HOW TO COMPLETE THIS TASK.
Give back each line of the listing precisely as written.

RAW DATA.

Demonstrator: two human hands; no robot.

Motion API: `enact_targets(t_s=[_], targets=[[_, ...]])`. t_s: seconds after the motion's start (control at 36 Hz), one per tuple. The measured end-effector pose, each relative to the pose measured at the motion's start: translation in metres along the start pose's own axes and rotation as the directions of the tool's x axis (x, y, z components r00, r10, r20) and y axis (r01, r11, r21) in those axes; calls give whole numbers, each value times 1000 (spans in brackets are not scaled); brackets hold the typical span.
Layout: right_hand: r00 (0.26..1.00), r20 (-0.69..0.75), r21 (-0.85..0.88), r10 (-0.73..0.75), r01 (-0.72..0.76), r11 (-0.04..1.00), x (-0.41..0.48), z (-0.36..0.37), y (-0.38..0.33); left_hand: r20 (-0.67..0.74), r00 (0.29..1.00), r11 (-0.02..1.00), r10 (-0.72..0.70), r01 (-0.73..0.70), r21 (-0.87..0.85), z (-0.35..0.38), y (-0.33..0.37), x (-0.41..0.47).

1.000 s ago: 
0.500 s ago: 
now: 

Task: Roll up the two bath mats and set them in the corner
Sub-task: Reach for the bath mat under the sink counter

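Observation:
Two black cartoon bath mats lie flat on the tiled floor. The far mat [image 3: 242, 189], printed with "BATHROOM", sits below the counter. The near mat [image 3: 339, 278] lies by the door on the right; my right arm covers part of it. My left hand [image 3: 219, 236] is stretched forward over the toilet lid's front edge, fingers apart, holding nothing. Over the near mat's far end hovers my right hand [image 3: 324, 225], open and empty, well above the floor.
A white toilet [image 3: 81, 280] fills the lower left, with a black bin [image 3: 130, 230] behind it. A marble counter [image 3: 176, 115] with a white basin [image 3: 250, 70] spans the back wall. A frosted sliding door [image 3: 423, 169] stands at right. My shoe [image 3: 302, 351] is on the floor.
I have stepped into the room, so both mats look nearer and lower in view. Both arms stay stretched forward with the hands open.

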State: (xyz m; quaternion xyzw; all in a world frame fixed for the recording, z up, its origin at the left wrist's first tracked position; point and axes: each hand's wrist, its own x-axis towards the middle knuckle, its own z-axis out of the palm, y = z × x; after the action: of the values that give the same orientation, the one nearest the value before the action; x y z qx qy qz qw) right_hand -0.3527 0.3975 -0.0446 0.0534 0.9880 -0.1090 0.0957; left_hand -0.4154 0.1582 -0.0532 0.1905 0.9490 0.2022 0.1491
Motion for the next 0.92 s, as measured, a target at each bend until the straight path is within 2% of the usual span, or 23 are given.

FINAL ANSWER.
Demonstrator: two human hands; no robot.

Motion API: `enact_targets(t_s=[_], targets=[[_, ...]])`. t_s: seconds after the motion's start (control at 36 Hz), one per tuple. The measured end-effector pose, each relative to the pose measured at the motion's start: translation in metres along the start pose's own axes and rotation as the directions of the tool's x axis (x, y, z components r00, r10, r20) and y axis (r01, r11, r21) in those axes; calls give whole numbers, each value times 1000 (spans in brackets are not scaled); brackets hold the typical span.
Layout: right_hand: r00 (0.26..1.00), r20 (-0.69..0.75), r21 (-0.85..0.88), r10 (-0.73..0.75), r01 (-0.72..0.76), r11 (-0.04..1.00), x (-0.41..0.48), z (-0.36..0.37), y (-0.38..0.33); left_hand: r20 (-0.67..0.74), r00 (0.29..1.00), r11 (-0.02..1.00), r10 (-0.72..0.70), r01 (-0.73..0.70), r21 (-0.87..0.85), z (-0.35..0.38), y (-0.33..0.37), x (-0.41..0.47).

1.000 s ago: 
0.500 s ago: 
now: 

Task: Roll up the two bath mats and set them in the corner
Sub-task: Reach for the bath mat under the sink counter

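Observation:
Two black cartoon bath mats lie flat on the tiled floor. The far mat [image 3: 242, 189], printed with "BATHROOM", sits below the counter. The near mat [image 3: 339, 278] lies by the door on the right; my right arm covers part of it. My left hand [image 3: 219, 236] is stretched forward over the toilet lid's front edge, fingers apart, holding nothing. Over the near mat's far end hovers my right hand [image 3: 324, 225], open and empty, well above the floor.
A white toilet [image 3: 81, 280] fills the lower left, with a black bin [image 3: 130, 230] behind it. A marble counter [image 3: 176, 115] with a white basin [image 3: 250, 70] spans the back wall. A frosted sliding door [image 3: 423, 169] stands at right. My shoe [image 3: 302, 351] is on the floor.
I have stepped into the room, so both mats look nearer and lower in view. Both arms stay stretched forward with the hands open.
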
State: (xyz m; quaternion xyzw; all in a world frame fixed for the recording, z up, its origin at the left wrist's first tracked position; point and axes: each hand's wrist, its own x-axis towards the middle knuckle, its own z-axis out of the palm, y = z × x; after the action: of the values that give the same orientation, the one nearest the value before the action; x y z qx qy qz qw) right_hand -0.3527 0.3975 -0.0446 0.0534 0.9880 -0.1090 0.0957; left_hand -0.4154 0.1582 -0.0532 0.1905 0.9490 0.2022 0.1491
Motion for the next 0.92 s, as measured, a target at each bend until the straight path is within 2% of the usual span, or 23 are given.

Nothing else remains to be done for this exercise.